On a day when Lord Turner, for the FSA, floated proposals to avoid a recurrence of the banking crisis, it's apparent that those who currently work in the industry have no monopoly on how things should be done. Indeed, it could be that encouraging new players into the industry will prove to be the best way to bring about lasting reform: given a choice between regulation and competition, as a Conservative, it's my instinct to prefer the latter.

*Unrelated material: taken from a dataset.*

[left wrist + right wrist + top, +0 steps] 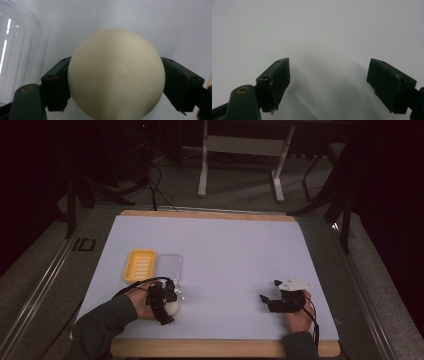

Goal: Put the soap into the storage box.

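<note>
A cream-white rounded soap-like object [116, 75] sits between the two black jaws of my left gripper [115, 86], which is shut on it; both pads press its sides. In the high view the same object [172, 308] lies low on the white mat at the front left, under my left gripper [167, 304]. A yellow ridged dish [139, 265] and a clear plastic lid [170, 268] lie side by side just beyond it. The clear lid's curved edge [17, 52] shows at the left. My right gripper [267, 301] rests open at the front right, jaws wide apart over bare mat [329, 82].
The white mat [225, 250] covers a wooden tabletop [210, 214]. Beyond the table stand a white metal frame [240, 155] and cables on a grey floor. Dark curtains close both sides.
</note>
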Demonstrator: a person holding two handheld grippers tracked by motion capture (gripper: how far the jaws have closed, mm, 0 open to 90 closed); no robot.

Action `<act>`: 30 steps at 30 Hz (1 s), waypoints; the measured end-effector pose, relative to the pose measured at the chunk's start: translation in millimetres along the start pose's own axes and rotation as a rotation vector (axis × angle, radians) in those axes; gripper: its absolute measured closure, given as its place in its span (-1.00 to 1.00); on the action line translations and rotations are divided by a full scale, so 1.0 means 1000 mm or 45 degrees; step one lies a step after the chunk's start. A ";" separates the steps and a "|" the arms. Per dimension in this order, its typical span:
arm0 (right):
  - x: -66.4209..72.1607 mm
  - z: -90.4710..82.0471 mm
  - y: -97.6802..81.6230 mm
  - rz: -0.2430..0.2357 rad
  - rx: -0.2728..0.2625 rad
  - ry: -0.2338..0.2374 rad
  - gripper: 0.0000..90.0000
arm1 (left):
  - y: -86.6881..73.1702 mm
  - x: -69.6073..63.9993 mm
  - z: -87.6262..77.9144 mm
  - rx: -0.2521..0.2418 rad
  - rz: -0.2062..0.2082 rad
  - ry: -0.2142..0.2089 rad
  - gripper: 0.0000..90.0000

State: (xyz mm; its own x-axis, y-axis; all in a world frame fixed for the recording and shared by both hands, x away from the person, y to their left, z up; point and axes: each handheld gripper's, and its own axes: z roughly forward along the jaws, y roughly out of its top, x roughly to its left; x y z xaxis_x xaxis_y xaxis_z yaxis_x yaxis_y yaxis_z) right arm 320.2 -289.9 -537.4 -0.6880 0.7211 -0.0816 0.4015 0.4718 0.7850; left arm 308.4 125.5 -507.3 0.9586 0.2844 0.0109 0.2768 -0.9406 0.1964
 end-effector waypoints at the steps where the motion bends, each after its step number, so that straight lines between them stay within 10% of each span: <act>1: 0.000 0.000 0.000 0.000 0.000 0.001 -0.59 | 0.000 0.000 0.000 0.011 0.003 -0.006 -0.57; 30: 0.000 0.001 0.000 -0.014 0.012 -0.002 -0.59 | 0.011 0.001 -0.002 0.106 0.033 0.009 -0.45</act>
State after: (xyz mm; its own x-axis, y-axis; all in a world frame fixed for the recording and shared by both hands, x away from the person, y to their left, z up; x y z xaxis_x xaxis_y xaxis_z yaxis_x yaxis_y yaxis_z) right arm 320.5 -289.0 -537.7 -0.6913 0.7168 -0.0911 0.3997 0.4844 0.7782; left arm 312.0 115.6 -503.6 0.9651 0.2609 0.0217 0.2569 -0.9598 0.1135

For instance, one idea floated by Turner that clearly demonstrates how little regulators have learned from recent experience is that mortgage lending could, in future, be restricted to three times borrowers' salaries or a maximum percentage of the property's purchase price. Such measures are deeply flawed: a person with heavy debts, liabilities such as maintenance and child support payments and an extravagent lifestyle may be unable to afford a loan of three times income, whereas someone on a higher salary who lives frugally may be able to afford five or six times their annual stipend, especially if they choose a fixed, rather than variable, mortgage rate, and are hence protected against increases in interest payments. Likewise, a loan of say 85 percent of the purchase price at the peak of the market could represent a heavier burden than 100 percent of a distressed buy when the market has cooled.
One solution might be to allow lenders wide discretion in their lending criteria but to have their loan books audited and given Standard and Poor-style risk ratings. A sub-prime lender might rate as a C-, whereas one specialising in low LTV mortgages for public sector workers might merit an A+. If a highly rated lender acquires a less well regarded one, or acquires liability for its loans, its own rating would be affected. And rather than requiring banks to keep more tier one capital, as Turner is suggesting, which could further ration access to borrowing, capital ratios could be determined in proportion to the risk profile of each bank's loan book: the higher the risk, the more cash it must keep in reserve.
The Government continues to increase the debt burden of taxpayers for a generation trying to stimulate the economy, but it will fail until the fundamental problem of the banking system's lack of liquidity, brought about by the uncertain solvency of current lenders, is resolved. We don't have the time to let their balance sheets become more transparent over time and we can't afford to pump in so much cash that it ceases to matter. So creating an environment in which new banks can spring up and flourish, and encouraging this to happen, is surely the one route by which the pain can be foreshortened.